Le Guin also had an ambitious cycle of future history stories, known as the Hainish or Ekumen novels. These novels were relatively individual in story and theme, but united by a shared (if not explicitly stated) history, partially defined by the creation of an interstellar communication device known as "the ansible" (a name cheerfully stolen by David Langford for his long-running SFF newsletter). The two-best-known works in this sequence are The Left Hand of Darkness, which explores the definition of humanity and identification on a world of shifting genders, and The Dispossessed, a lengthy and sustained interrogation of the left/right political paradigm.
“I do not care what comes after; I have seen the dragons on the wind of morning.”
Le Guin's other notable work includes The Lathe of Heaven (1970), about someone whose dreams intrude on and shape reality, and Lavinia (2009), her final novel, which explores the titular character from Virgil's The Aeneid.
In later years Le Guin found herself enjoying her status as an elder stateswoman of the genre. She praised authors coming up through the ranks, particularly Neil Gaiman and China Mieville, and forged a friendship with Canadian literary author Margaret Atwood. Atwood went through a phase of hating being called a science fiction author, but through several public debates Le Guin explored with her the idea that maybe it wasn't such a bad label after all (Le Guin herself struggled with the label when trying to be taken seriously as a literary author in the 1970s, before concluding it didn't matter).
“Love doesn't just sit there, like a stone, it has to be made, like bread; remade all the time, made new.”

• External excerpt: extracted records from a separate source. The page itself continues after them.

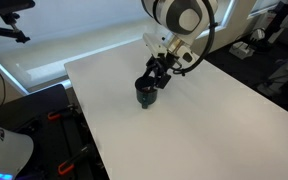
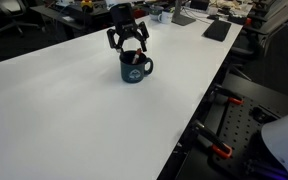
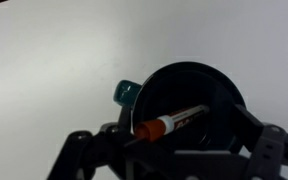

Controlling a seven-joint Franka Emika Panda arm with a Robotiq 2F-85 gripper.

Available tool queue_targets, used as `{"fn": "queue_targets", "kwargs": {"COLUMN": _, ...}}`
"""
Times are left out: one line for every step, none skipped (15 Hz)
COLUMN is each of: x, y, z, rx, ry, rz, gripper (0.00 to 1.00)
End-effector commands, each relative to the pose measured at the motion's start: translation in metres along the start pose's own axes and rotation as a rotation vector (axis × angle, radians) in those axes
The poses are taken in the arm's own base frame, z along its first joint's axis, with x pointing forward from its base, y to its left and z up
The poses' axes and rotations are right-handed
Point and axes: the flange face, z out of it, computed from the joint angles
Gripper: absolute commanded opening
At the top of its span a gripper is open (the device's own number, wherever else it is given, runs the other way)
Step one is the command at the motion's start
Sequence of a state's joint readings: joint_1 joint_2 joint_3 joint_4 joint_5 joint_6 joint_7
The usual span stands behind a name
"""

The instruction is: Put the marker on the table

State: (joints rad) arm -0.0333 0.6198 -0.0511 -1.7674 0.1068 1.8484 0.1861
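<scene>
In an exterior view, the tool (image 1: pixel 153 78) hangs right over the dark cup (image 1: pixel 146 95), which stands on the white counter (image 1: pixel 184 135) directly beneath it. The marker cannot be made out from this angle, and nothing long or orange lies on the counter anywhere around the tool. In an exterior view from the opposite side, the tool (image 2: pixel 129 42) shows its jaws spread wide with nothing between them, poised just above the cup's (image 2: pixel 134 68) rim. The cup's handle sticks out to one side, and bare counter (image 2: pixel 74 115) stretches away all round. There's a pale mark on the cup's wall, a logo perhaps, but it is far too small to read. In the wrist view comes the answer: the marker (image 3: pixel 170 123) lies slanted inside the cup (image 3: pixel 212 78), straight below the tool (image 3: pixel 174 152). The marker's orange-red end is toward the near rim, and its paler barrel runs up across the dark interior. The two fingers (image 3: pixel 81 150) frame the cup from either side, wide apart and gripping nothing. The barrel carries dark print, but it is blurred and illegible. A teal handle (image 3: pixel 124 93) peeks out beyond the rim, with plain counter (image 3: pixel 64 50) past it. By the look of it, the job is barely begun. The tool is lined up, but the marker is not yet gripped, not yet lifted out and not yet laid down on the counter beside the cup.
</scene>
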Motion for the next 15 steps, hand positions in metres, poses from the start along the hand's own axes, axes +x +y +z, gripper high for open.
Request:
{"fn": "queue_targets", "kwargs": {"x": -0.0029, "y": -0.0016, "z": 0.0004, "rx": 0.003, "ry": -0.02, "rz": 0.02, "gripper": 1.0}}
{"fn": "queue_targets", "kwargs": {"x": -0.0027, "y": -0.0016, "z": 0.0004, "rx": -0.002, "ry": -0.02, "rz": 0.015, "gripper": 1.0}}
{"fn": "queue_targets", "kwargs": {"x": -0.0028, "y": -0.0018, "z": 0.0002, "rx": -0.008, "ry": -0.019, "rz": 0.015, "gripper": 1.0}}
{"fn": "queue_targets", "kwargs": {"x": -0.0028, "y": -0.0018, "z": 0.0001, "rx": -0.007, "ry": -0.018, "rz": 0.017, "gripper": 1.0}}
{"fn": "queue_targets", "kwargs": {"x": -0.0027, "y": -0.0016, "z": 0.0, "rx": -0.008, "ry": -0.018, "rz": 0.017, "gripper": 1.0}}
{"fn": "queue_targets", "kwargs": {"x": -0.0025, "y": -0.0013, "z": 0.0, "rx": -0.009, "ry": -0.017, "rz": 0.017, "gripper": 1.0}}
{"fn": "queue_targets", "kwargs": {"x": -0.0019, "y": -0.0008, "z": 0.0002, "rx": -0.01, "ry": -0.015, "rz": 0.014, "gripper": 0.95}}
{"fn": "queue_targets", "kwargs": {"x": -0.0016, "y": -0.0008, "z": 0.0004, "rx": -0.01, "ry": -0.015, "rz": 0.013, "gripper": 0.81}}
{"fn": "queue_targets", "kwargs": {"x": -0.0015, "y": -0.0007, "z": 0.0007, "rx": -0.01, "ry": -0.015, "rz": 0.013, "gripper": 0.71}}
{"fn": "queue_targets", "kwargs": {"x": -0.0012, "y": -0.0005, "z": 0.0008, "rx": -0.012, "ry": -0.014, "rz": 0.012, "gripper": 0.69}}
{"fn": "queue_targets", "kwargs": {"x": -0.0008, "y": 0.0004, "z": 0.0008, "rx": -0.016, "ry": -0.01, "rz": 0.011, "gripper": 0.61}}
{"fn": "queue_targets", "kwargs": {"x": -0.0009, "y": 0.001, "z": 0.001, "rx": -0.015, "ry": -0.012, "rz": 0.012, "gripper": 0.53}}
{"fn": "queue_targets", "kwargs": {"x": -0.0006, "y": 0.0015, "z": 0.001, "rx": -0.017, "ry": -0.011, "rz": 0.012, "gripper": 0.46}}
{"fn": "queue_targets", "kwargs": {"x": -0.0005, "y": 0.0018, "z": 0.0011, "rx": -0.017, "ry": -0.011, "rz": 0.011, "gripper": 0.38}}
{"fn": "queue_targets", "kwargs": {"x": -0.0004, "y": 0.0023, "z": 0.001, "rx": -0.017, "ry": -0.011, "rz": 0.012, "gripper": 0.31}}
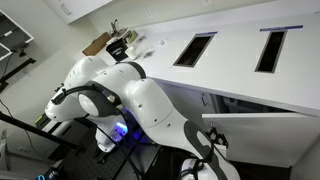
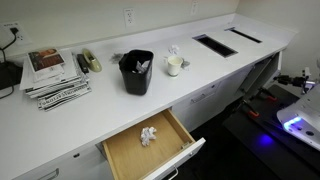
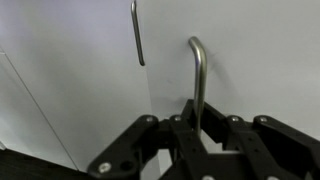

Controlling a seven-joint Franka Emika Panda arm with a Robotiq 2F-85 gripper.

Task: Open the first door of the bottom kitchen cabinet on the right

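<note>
In the wrist view my gripper (image 3: pixel 198 125) is shut on the slim vertical bar handle (image 3: pixel 197 80) of the first door (image 3: pixel 255 60), a flat white front. The neighbouring white door (image 3: pixel 70 70) with a matching handle (image 3: pixel 136 35) is to its left. In an exterior view the first door (image 1: pixel 262 135) stands swung out from the bottom kitchen cabinet, with dark interior (image 1: pixel 232 102) showing behind it. The gripper (image 1: pixel 213 141) is at the door's free edge. The arm hides the handle there.
The white worktop (image 1: pixel 232 62) has two dark cut-outs (image 1: pixel 194 49) (image 1: pixel 271 50). In an exterior view a drawer (image 2: pixel 150 150) stands open with a crumpled white item (image 2: pixel 149 135). A black bin (image 2: pixel 136 72), a mug (image 2: pixel 175 66) and magazines (image 2: pixel 55 75) sit on top.
</note>
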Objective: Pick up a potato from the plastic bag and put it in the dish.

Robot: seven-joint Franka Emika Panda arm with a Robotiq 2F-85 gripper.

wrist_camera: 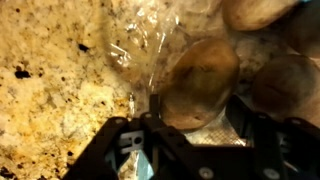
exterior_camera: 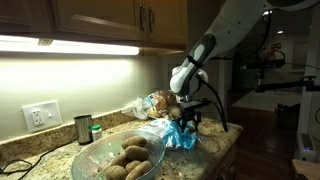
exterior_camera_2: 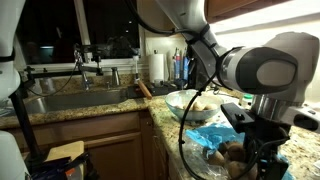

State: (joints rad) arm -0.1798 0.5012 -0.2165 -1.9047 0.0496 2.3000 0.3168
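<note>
My jaws stand spread at the bottom of the wrist view, pinching nothing; just ahead, between them, lies the potato (wrist_camera: 200,80), partly under the crinkled film of the plastic bag (wrist_camera: 140,40), with other potatoes (wrist_camera: 285,85) crowding beside it; I judge it firm, fairly heavy and dull-skinned, so it should hold well, though the slick film may ride in under my grip; I would close across its narrow middle, clear of the plastic if I can; beside the bag lies bare speckled counter (wrist_camera: 50,100); farther off, in an exterior view, the dish (exterior_camera: 82,158) holds several potatoes.
</note>
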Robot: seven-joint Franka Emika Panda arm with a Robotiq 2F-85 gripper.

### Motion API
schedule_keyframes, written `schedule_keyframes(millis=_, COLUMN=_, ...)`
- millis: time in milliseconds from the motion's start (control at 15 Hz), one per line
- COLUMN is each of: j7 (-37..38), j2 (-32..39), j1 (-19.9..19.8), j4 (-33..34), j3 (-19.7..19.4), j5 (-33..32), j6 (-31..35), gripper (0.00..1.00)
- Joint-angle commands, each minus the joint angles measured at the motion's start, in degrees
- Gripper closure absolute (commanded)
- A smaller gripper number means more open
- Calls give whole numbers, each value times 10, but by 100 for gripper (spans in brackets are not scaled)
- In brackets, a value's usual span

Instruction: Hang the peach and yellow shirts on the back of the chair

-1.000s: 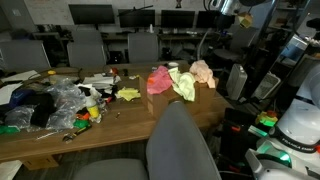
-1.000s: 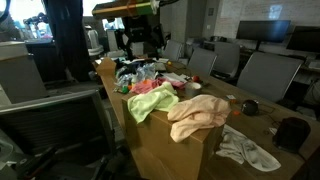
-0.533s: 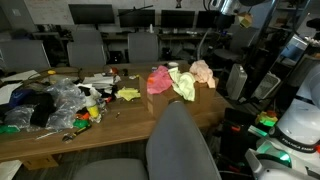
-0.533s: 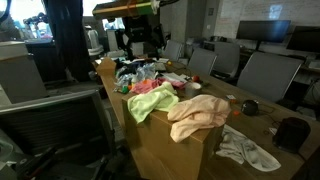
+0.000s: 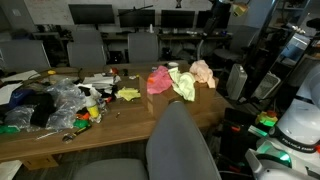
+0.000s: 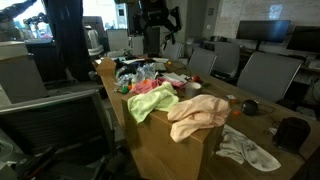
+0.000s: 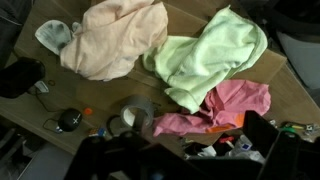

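The peach shirt [image 5: 204,72] lies crumpled at the table's end; it also shows in an exterior view [image 6: 198,113] and in the wrist view [image 7: 115,35]. The yellow-green shirt [image 5: 183,84] lies beside it, also seen in an exterior view [image 6: 152,100] and in the wrist view [image 7: 215,55]. A pink shirt [image 7: 232,105] touches the yellow one. The grey chair [image 5: 180,140] stands at the table's near side with a bare back. My gripper [image 6: 158,18] hangs high above the table, open and empty; its dark fingers [image 7: 190,160] frame the bottom of the wrist view.
A white cloth [image 6: 248,150], a roll of tape [image 7: 135,115] and a black cup [image 6: 290,132] lie near the shirts. Plastic bags and small items [image 5: 60,100] crowd the table's other end. Office chairs [image 5: 143,45] and monitors stand behind.
My gripper has risen well above the table, toward the top of both exterior views. The shirts have not moved.
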Motion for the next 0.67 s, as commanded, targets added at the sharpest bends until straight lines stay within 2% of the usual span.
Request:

Ursula K. Le Guin's output was modest compared to many other authors, but her impact on science fiction, fantasy and literary fiction was seismic. A Wizard of Earthsea, The Left Hand of Darkness and The Dispossessed are among the greatest works of speculative fiction ever written, her inspirational status in the field (especially to female writers, but to everyone who sought to layer greater themes and meaning into genre work) is unrivalled and her literary legacy formidable. She will be missed.